Петропавловская крепость. Побег | страница 17



Он задал мне ещё несколько подобных вопросов, и по его тону я ясно понимал, к чему он ведёт. Он пытался добиться от меня «признаний», и я живо представил себе мысленно, как он говорит своему брату: «Все эти прокуроры и жандармы — дураки.

Кропоткин им ничего не отвечал, но я поговорил с ним десять минут, и он всё мне рассказал». Всё это начинало меня бесить.


Он пытался добиться от меня «признаний»…


И когда Николай Николаевич заметил мне нечто вроде: «Как ты мог иметь что-нибудь общее со всеми этими людьми, с мужиками и разночинцами?» — я грубо отрезал: «Я вам сказал уже, что дал свои показания судебному следователю». Он резко повернулся на каблуках и вышел.

Впоследствии часовые, гвардейские солдаты, сложили целую легенду по поводу этого посещения. Товарищ (известный доктор О. Э. Веймар)[22], приехавший потом во время моего побега в пролётке, чтобы освобождать меня, был в военной фуражке. Светлые бакенбарды придавали ему слабое сходство с Николаем Николаевичем. И вот среди петербургского гарнизона пошла тогда легенда, что меня увез сам великий князь. Таким образом, легенды могут складываться даже в век газет и биографических словарей.


НА ДОПРОСАХ

Два года прошло, а наше дело не подвигалось. Два года предварительного заключения, во время которых много заарестованных сошло с ума или покончило самоубийством.

Всё новых и новых социалистов хватали по всей России, а число их не убывало. Новые люди приставали к движению, оно проникало в новые сферы, захватывая всё большие и большие массы людей. Движение «в народ» разрасталось. Пример — Н. Н. Ге. Большой художник в полной силе таланта, окружённый славой за свои картины, бросает Петербург в 1878–1879 годах и едет в Малороссию[23], говоря, что теперь не время писать картины, а надо жить среди народа, в него внести культуру, в которой он запоздал против Европы на тысячу лет, у него искать идеалов — словом, делать то, что делали тысячи молодых людей.

Председателем следственной комиссии был жандармский полковник Новицкий — человек чрезвычайно деятельный, умный и, если бы не его жандармская деятельность, даже приятный человек: ничуть не злой в душе.

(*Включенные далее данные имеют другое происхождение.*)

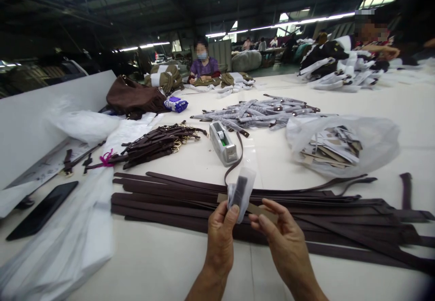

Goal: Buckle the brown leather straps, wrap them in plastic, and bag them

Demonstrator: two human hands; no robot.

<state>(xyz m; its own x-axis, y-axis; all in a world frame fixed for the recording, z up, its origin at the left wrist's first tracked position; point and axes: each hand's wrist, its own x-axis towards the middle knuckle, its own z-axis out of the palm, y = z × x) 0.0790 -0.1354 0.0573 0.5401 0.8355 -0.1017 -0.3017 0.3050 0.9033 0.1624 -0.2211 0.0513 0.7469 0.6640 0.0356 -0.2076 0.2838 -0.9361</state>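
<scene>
My left hand [220,240] pinches the end of a dark brown strap [239,191] that is half covered by a clear plastic wrap [245,187]. The strap loops away toward the tape dispenser [222,143]. My right hand [283,242] is closed with its fingertips on a thin tan paper strip [260,209] beside the wrapped end. Both hands hover over a long pile of flat dark brown straps [306,219] lying across the white table [163,255].
A bundle of straps with gold clasps [159,142] lies at left, near a black phone [42,210] and white plastic sheets [81,228]. A clear bag of cards [340,144] and wrapped straps [258,110] lie beyond. Other people work at the far side.
</scene>
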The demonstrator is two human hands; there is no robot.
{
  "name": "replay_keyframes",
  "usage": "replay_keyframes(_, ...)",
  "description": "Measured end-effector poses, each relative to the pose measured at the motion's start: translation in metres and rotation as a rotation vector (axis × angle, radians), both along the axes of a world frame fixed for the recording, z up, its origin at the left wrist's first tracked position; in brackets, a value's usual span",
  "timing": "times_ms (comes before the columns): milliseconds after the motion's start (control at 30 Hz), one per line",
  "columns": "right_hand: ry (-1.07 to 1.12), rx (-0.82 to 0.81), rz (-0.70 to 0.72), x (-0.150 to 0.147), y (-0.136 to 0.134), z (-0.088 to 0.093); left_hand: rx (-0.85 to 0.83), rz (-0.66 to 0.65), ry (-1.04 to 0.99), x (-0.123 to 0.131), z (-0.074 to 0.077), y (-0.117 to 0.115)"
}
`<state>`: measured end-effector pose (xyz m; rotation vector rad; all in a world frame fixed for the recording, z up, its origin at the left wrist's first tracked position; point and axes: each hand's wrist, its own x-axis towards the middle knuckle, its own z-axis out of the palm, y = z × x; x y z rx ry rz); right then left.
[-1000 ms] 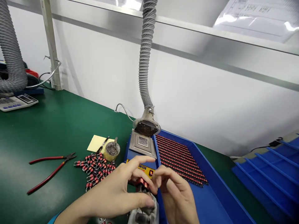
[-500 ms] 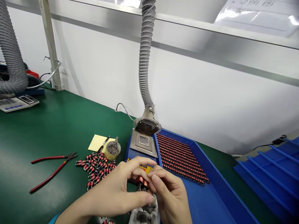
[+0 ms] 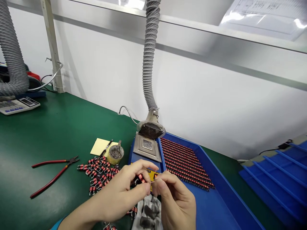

Раз меня привели к нему. Он усадил меня в кресло, предложил своих папирос, от которых я отказался, закурив свою, и показал мне мою рукопись. Это был написанный мною конец к брошюре «Пугачёвщина» Тихомирова[24]. Рядом была наша брошюрка, напечатанная в Цюрихе уже после моего ареста. Я очень ей обрадовался: «Ах, покажите, пожалуйста, я её ещё не видел».